Minister of Investment of Honduras
- In office 2014–2015
- President: Juan Orlando Hernández

Personal details
- Born: Yankel Rosenthal Coello 31 October 1968 (age 57) Honduras
- Party: Liberal
- Relations: Yani Rosenthal (Cousin); Jaime Rosenthal (Uncle);

= Yankel Rosenthal =

Honduran businessman (born 1968)

Yankel Rosenthal Coello (born October 31, 1968) is a Honduran businessman, politician, and convicted criminal who is the current president and co-owner of C.D. Marathón.

Rosenthal Coello served as the minister of investment of Honduras from 2014 to 2015 under then-president Juan Orlando Hernández.

== Early life ==
Yankel Rosenthal Coello was born on October 31, 1968, in Honduras. Rosenthal Coello is a member of the Jewish-Honduran Rosenthal Family, a prominent oligarch family from Honduras involved in business and politics. The family owns Groupo Continental, a Honduran conglomeration of businesses founded in 1929

He is the nephew of former Honduran vice president Jaime Rosenthal and cousin of former minister of the presidency and presidential candidate Yani Rosenthal.

== Business career ==
Rosenthal Coello is the current president and part-owner of C.D. Marathón, a Honduran football association. The Yankel Rosenthal Stadium was commissioned by Rosenthal Coello who named it after himself.

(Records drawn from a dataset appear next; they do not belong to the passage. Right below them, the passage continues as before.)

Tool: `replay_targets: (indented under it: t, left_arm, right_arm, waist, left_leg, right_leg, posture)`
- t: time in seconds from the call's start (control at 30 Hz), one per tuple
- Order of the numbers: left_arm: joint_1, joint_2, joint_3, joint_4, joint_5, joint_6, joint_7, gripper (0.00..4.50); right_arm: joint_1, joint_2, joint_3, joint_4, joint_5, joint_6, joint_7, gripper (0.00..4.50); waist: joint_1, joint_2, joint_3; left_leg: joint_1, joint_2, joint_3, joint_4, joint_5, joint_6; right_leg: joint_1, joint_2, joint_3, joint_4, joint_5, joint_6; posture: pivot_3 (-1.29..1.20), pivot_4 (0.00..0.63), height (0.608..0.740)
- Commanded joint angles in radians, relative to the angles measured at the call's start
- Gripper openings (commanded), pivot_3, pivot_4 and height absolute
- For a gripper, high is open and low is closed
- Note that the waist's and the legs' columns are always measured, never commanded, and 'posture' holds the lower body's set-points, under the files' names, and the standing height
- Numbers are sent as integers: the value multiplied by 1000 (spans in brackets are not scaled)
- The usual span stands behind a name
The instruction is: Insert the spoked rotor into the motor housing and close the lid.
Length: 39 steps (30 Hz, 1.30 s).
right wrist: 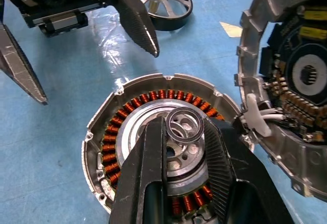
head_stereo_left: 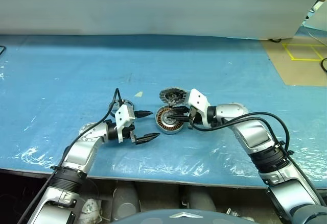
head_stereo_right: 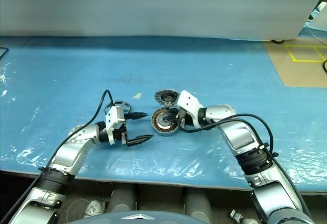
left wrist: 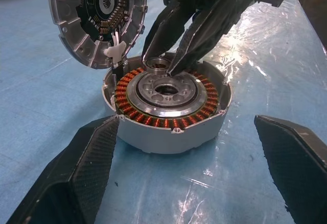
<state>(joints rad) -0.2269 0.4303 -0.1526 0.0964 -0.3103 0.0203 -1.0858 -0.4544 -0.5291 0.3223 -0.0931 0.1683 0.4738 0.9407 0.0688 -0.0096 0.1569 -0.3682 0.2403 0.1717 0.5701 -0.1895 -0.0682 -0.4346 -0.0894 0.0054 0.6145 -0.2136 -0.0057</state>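
The spoked rotor (right wrist: 162,2), dark-rimmed with silvery spokes, is seen lying flat on the blue surface (head_stereo_left: 61,81) behind the left claw (head_stereo_left: 144,126), whose fingers are spread wide; it is not yet inserted. In the motor housing (left wrist: 168,109), copper windings are exposed; over its hub a small ring (right wrist: 185,125) is pinched by the right claw (right wrist: 186,132). The lid (left wrist: 97,17) is propped open.

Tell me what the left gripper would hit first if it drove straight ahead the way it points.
Probably the motor housing: it sits directly between and ahead of the open left gripper, with the right gripper just beyond it.
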Motion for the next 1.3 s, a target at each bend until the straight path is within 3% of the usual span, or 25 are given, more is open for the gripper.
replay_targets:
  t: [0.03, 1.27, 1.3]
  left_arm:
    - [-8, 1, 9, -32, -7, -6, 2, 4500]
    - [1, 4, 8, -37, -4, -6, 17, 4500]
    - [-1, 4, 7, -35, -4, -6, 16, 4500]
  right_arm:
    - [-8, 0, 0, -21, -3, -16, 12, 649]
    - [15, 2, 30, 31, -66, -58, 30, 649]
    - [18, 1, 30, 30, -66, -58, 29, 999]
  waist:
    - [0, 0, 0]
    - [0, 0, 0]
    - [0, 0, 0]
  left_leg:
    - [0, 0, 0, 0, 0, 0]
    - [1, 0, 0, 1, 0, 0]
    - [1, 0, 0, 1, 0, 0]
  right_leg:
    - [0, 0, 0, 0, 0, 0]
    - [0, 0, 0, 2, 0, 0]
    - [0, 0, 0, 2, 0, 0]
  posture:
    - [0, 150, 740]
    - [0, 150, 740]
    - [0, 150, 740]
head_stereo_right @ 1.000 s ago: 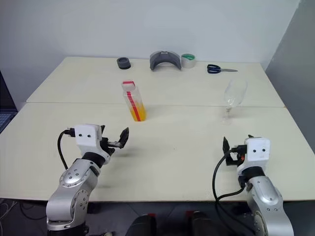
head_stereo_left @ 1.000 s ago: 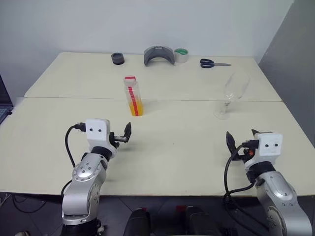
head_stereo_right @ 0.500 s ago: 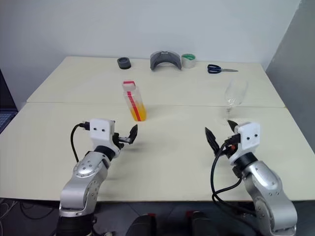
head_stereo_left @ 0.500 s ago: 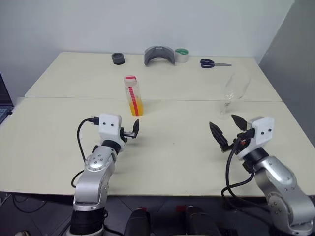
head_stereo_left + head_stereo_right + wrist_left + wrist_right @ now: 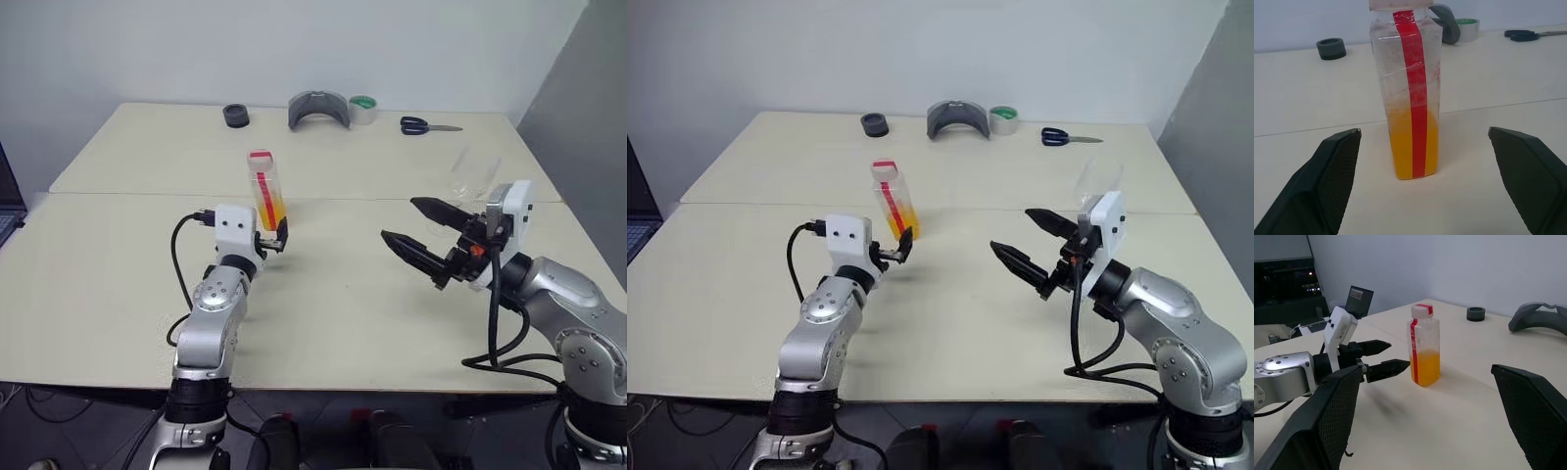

== Legal Issues and Criminal Conviction ==

In 2015, Yankel Rosenthal, along with his cousin Yani Rosenthal and uncle Jaime Rosenthal were designated by the U.S. Department of the Treasury’s Office of Foreign Assets Control (OFAC) as Specially Designated Narcotics Traffickers. Following this designation, the Drug Enforcement Agency (DEA) and the U.S. Attorney’s Office for the Southern District of New York (SDNY) took action against the Rosenthal family and Rosenthal Coello was arrested in the United States.

Ultimately, both Yani and Yankel Rosenthal pled guilty to crimes involving money laundering and providing financial services to drug traffickers on December 15, 2017, and August 16, 2017, respectively.

Yankel Rosenthal was sentenced to 29 months in Federal U.S. Prison. Yani Rosenthal was subsequently sentenced to 36 months.

The U.S. government sought to extradite Jaime Rosenthal, but the request was unsuccessful. Jaime Rosenthal remained in Honduras, where he died on 12 January 2019.